**Exercise:**
Reproduce all of the material, keeping each line intact.
+++ Input data +++
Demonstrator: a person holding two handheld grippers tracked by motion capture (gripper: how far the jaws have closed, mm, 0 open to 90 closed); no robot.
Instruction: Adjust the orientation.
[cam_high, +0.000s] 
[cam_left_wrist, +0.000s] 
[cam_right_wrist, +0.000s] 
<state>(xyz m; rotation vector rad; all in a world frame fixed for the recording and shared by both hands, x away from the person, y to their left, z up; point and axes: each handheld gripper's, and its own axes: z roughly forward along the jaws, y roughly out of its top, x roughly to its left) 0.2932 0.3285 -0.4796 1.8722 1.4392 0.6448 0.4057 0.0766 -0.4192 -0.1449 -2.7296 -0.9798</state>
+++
**Worked solution:**
Demonstrator: a person holding two handheld grippers tracked by motion capture (gripper: how far the jaws have closed, mm, 0 open to 90 closed); no robot.
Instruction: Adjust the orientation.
[cam_high, +0.000s] 
[cam_left_wrist, +0.000s] 
[cam_right_wrist, +0.000s] 
<state>(xyz m; rotation vector rad; all in a world frame fixed for the recording and shared by both hands, x away from the person, y to their left, z up; point and axes: each handheld gripper's, and its own axes: z roughly forward along the jaws, y roughly out of its top, x roughly to its left) 0.2932 0.3285 -0.4796 1.8722 1.4392 0.6448 0.4057 0.0766 -0.4192 -0.1449 -2.7296 -0.9798</state>

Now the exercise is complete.